Aim of the exercise: Restate word for word the lines of the material below, from the line with "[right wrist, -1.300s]" to the line with "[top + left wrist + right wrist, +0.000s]", both lines included, and no others.
Data provided section start
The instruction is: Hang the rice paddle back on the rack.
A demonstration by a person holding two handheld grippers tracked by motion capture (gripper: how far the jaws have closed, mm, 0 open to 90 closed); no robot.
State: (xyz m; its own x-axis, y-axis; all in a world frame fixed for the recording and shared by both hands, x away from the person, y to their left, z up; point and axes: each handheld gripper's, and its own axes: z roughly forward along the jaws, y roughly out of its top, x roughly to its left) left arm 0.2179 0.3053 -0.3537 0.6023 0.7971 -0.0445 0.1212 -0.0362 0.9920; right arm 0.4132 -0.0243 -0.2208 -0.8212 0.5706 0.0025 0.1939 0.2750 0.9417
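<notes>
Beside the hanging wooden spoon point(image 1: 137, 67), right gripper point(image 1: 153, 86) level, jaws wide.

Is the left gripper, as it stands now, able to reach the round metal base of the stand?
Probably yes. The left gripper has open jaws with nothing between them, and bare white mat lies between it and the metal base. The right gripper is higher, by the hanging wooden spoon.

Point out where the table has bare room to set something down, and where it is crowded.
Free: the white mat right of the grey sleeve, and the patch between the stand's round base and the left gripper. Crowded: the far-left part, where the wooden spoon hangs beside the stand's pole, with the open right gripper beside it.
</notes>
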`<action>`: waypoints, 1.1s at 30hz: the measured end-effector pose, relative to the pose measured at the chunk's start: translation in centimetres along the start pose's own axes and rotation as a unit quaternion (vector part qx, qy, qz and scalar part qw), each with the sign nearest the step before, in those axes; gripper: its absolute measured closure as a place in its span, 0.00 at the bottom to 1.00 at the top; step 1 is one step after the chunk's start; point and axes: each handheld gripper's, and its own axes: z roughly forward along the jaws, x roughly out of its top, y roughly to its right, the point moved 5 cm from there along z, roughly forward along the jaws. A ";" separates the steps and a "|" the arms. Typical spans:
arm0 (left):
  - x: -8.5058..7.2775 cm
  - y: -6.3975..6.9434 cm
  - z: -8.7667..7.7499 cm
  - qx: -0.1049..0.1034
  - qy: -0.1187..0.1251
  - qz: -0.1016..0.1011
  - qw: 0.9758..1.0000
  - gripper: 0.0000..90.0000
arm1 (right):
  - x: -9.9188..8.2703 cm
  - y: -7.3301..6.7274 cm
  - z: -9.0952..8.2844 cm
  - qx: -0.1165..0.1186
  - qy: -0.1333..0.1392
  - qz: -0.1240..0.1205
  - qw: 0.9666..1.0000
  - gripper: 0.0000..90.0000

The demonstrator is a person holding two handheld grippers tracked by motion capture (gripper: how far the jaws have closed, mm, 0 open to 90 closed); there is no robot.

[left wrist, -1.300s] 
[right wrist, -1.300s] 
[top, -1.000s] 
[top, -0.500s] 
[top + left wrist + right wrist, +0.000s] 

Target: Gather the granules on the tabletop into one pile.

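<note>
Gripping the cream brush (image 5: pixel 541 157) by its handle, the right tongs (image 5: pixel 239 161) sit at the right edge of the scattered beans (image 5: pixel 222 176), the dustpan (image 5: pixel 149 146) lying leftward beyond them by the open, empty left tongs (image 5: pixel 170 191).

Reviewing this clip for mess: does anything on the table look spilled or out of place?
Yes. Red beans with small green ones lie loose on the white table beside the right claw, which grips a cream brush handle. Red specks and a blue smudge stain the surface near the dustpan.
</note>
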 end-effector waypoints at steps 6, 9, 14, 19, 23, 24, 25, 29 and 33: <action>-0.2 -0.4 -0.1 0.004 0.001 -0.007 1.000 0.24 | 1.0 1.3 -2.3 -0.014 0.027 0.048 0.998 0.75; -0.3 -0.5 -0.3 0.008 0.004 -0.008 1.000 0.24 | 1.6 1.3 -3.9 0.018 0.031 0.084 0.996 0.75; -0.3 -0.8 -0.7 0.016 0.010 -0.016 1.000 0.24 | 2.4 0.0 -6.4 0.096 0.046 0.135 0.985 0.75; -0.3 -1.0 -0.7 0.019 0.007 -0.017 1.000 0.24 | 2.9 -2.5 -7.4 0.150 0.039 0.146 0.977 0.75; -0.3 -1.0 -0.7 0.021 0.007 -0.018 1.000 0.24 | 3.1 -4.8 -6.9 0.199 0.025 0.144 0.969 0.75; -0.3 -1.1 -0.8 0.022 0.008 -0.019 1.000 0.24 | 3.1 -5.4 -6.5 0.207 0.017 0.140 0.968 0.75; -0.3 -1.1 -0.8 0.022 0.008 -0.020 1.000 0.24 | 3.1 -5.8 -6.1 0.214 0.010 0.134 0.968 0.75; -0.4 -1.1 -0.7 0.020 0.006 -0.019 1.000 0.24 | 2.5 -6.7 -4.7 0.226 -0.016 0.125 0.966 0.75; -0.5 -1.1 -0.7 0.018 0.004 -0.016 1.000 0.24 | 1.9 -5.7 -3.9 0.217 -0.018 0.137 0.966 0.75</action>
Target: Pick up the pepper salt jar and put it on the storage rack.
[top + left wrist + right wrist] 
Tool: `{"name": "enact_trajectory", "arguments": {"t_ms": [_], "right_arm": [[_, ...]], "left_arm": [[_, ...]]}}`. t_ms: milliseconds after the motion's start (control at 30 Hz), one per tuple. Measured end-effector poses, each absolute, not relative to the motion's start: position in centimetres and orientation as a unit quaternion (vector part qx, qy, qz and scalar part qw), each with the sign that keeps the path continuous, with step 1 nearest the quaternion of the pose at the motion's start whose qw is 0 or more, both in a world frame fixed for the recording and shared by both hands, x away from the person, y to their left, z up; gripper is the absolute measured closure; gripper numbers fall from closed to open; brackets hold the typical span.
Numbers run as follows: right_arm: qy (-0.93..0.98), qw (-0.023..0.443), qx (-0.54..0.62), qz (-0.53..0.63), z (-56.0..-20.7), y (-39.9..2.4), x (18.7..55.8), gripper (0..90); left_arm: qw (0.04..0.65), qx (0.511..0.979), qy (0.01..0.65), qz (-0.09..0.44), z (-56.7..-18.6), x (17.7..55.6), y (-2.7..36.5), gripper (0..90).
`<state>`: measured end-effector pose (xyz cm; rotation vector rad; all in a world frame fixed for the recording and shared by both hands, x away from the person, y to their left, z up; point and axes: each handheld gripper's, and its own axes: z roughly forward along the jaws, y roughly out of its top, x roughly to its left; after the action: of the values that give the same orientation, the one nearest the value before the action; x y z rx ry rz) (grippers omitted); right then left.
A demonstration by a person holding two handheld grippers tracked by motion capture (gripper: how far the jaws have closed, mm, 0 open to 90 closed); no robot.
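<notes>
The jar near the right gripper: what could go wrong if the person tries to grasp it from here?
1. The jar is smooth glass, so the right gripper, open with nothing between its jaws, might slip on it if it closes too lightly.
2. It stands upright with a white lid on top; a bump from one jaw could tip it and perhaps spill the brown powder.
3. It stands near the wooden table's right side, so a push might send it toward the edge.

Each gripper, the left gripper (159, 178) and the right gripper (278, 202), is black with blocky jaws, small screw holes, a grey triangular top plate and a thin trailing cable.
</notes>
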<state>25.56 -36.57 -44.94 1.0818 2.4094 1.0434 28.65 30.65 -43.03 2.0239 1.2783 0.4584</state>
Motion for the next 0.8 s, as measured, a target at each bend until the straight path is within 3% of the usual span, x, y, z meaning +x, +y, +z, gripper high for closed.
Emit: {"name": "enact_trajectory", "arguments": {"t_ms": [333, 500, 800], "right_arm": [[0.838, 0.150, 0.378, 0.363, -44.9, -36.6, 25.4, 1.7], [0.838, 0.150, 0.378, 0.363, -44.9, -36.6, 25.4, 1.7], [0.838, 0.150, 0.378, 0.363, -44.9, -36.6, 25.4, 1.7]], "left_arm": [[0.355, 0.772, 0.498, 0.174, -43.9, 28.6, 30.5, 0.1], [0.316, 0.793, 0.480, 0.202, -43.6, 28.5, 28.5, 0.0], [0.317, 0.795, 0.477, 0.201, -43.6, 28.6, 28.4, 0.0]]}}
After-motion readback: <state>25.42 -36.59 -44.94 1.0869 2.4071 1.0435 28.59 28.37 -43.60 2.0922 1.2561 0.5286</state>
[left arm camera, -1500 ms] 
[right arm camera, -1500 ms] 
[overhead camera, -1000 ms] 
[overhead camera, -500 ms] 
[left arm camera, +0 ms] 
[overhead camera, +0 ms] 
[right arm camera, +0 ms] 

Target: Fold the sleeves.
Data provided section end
Solution to the exercise:
[right wrist, -1.300s] 
[top, -1.000s] 
[top, -0.500s] 
[top + left wrist + right wrist, +0.000s] 

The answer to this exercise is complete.